» Assignment:
Return the data below exactly, please, but drop the pictures.

» Supplied information:

= = = = = = =

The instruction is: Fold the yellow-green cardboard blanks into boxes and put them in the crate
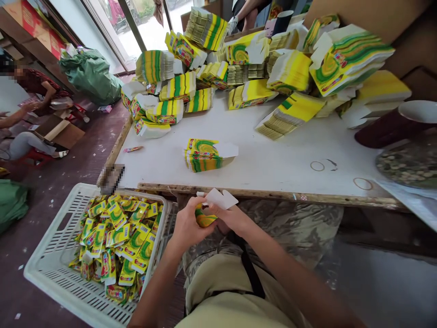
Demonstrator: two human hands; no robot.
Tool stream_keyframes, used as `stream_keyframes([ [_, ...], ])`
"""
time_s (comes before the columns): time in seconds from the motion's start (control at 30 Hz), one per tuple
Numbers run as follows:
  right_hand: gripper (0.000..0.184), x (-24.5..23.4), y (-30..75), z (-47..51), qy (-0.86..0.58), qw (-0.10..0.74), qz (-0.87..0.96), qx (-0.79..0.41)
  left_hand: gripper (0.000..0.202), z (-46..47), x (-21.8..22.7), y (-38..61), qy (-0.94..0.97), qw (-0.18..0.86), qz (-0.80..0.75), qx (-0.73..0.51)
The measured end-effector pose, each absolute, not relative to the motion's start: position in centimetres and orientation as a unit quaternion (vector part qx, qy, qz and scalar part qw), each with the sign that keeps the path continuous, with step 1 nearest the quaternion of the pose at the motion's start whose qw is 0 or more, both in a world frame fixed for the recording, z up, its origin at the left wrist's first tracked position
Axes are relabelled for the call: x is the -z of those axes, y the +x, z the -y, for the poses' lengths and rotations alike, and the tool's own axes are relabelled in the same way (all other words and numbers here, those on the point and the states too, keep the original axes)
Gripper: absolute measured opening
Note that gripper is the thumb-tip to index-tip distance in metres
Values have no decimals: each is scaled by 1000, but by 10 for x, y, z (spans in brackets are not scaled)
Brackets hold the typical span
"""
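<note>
Just in front of the table's near edge, my left hand (189, 223) grips a small yellow and green carton (205, 219) with white flaps standing up at its top. From the other side my right hand (232, 216) is closed on the same carton, its fingers by the white flaps. Part of the carton is hidden behind my fingers. Beyond my hands, a short stack of flat printed cartons (204, 157) lies on the white table (246, 168). To my left, a white plastic basket (51, 255) holds many small yellow cartons (118, 237) in a loose heap.
Bundles of flat cartons (205, 75) are piled along the table's far side. At right stand a dark red cup (392, 123) and a glass jar (406, 164). A green sack (90, 75) sits on the floor; seated people (34, 91) work at far left.
</note>
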State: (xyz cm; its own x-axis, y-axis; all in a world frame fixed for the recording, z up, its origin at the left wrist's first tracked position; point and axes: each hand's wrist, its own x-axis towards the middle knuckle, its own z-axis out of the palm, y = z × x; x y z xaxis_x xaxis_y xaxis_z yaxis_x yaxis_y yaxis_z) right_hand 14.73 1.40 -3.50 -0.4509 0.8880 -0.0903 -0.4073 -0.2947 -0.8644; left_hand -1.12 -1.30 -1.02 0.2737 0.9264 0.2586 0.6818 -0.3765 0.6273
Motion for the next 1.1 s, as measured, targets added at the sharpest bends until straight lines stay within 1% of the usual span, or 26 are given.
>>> stream_keyframes([
  [0.07,63,38,146,-11,-291,439,453,-720,53,14,11,-13,760,203,-537,-303],
  [0.13,65,37,146,-6,-297,462,509,-663,57,13,12,-14,755,210,-553,-281],
  [0.2,60,34,146,-3,-312,473,590,-576,65,11,15,-14,754,216,-561,-265],
  [0.3,49,34,148,-5,-326,468,680,-460,72,6,20,-13,754,210,-558,-275],
  [0.4,46,39,153,-14,-371,508,661,-408,68,3,20,-16,752,175,-566,-289],
  [0.5,47,44,158,-21,-374,515,667,-388,55,3,14,-21,734,178,-585,-296],
  [0.6,52,46,158,-23,-331,461,735,-370,53,3,7,-26,728,179,-585,-310],
  [0.67,46,46,158,-24,-331,434,760,-352,53,2,3,-28,738,162,-578,-309],
  [0.77,32,42,165,-31,-329,421,773,-343,52,-1,1,-34,749,165,-569,-297],
  [0.87,22,34,176,-41,-299,397,789,-362,55,-4,-1,-37,758,176,-557,-290],
  [0.97,15,28,177,-42,-309,383,782,-383,55,-5,-1,-33,771,153,-545,-292],
  [1.03,17,27,169,-36,-337,408,752,-393,53,-4,0,-29,771,137,-546,-298],
  [1.07,23,27,164,-32,-349,423,735,-399,52,-4,0,-28,768,135,-549,-300],
  [1.1,33,27,159,-30,-357,433,721,-407,52,-3,-1,-31,763,140,-554,-301],
])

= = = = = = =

» Response area:
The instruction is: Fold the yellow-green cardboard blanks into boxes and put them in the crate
Demonstrator: two human hands; no robot.
Tool stream_keyframes, used as `stream_keyframes([ [_, ...], ])`
"""
time_s (comes before the columns): time in seconds from the motion's start (control at 30 Hz), one per tuple
Numbers run as follows:
  right_hand: gripper (0.000..0.184), x (-24.5..23.4), y (-30..75), z (-47..51), qy (-0.86..0.58), qw (-0.10..0.74), qz (-0.87..0.96), qx (-0.79..0.41)
  left_hand: gripper (0.000..0.202), z (-46..47), x (-21.8..22.7), y (-38..61), qy (-0.94..0.97), qw (-0.18..0.86), qz (-0.80..0.75), qx (-0.73..0.51)
The measured end-effector pose, each absolute, not relative to the motion's start: position in centimetres and orientation as a unit quaternion (vector part qx, qy, qz and scalar part qw), each with the sign that keeps the path continuous, with step 1 nearest the quaternion of the pose at the motion's start whose qw is 0 or more, both in a world frame fixed for the recording, z up, its origin at the left wrist's first tracked position
Axes are relabelled for the call: x is the -z of those axes, y the +x, z the -y, for the poses' lengths and rotations alike, and the tool's own axes are relabelled in the same way (all other words and numbers here, those on the point and the states too, keep the original axes)
Gripper: absolute measured opening
Note that gripper is the thumb-tip to index-tip distance in metres
Values have no decimals: each is scaled by 1000, but by 10 for x, y, z (spans in brackets are not scaled)
Brackets hold the typical span
"""
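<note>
Just in front of the table's near edge, my left hand (189, 223) grips a small yellow and green carton (205, 219) with white flaps standing up at its top. From the other side my right hand (232, 216) is closed on the same carton, its fingers by the white flaps. Part of the carton is hidden behind my fingers. Beyond my hands, a short stack of flat printed cartons (204, 157) lies on the white table (246, 168). To my left, a white plastic basket (51, 255) holds many small yellow cartons (118, 237) in a loose heap.
Bundles of flat cartons (205, 75) are piled along the table's far side. At right stand a dark red cup (392, 123) and a glass jar (406, 164). A green sack (90, 75) sits on the floor; seated people (34, 91) work at far left.
</note>
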State: (xyz cm; its own x-axis, y-axis; all in a world frame fixed for the recording, z up, its origin at the left wrist's first tracked position; point and axes: each hand's wrist, its own x-axis towards the middle knuckle, its own z-axis out of the palm, y = z × x; x y z xaxis_x xaxis_y xaxis_z yaxis_x yaxis_y yaxis_z) right_hand 14.73 1.40 -3.50 -0.4509 0.8880 -0.0903 -0.4073 -0.2947 -0.8644; left_hand -1.12 -1.30 -1.02 0.2737 0.9264 0.2586 0.6818 -0.3765 0.6273
Motion for the next 1.1 s, as measured, targets added at the sharpest bends until straight lines stay within 1% of the usual span, or 26 are given.
>>> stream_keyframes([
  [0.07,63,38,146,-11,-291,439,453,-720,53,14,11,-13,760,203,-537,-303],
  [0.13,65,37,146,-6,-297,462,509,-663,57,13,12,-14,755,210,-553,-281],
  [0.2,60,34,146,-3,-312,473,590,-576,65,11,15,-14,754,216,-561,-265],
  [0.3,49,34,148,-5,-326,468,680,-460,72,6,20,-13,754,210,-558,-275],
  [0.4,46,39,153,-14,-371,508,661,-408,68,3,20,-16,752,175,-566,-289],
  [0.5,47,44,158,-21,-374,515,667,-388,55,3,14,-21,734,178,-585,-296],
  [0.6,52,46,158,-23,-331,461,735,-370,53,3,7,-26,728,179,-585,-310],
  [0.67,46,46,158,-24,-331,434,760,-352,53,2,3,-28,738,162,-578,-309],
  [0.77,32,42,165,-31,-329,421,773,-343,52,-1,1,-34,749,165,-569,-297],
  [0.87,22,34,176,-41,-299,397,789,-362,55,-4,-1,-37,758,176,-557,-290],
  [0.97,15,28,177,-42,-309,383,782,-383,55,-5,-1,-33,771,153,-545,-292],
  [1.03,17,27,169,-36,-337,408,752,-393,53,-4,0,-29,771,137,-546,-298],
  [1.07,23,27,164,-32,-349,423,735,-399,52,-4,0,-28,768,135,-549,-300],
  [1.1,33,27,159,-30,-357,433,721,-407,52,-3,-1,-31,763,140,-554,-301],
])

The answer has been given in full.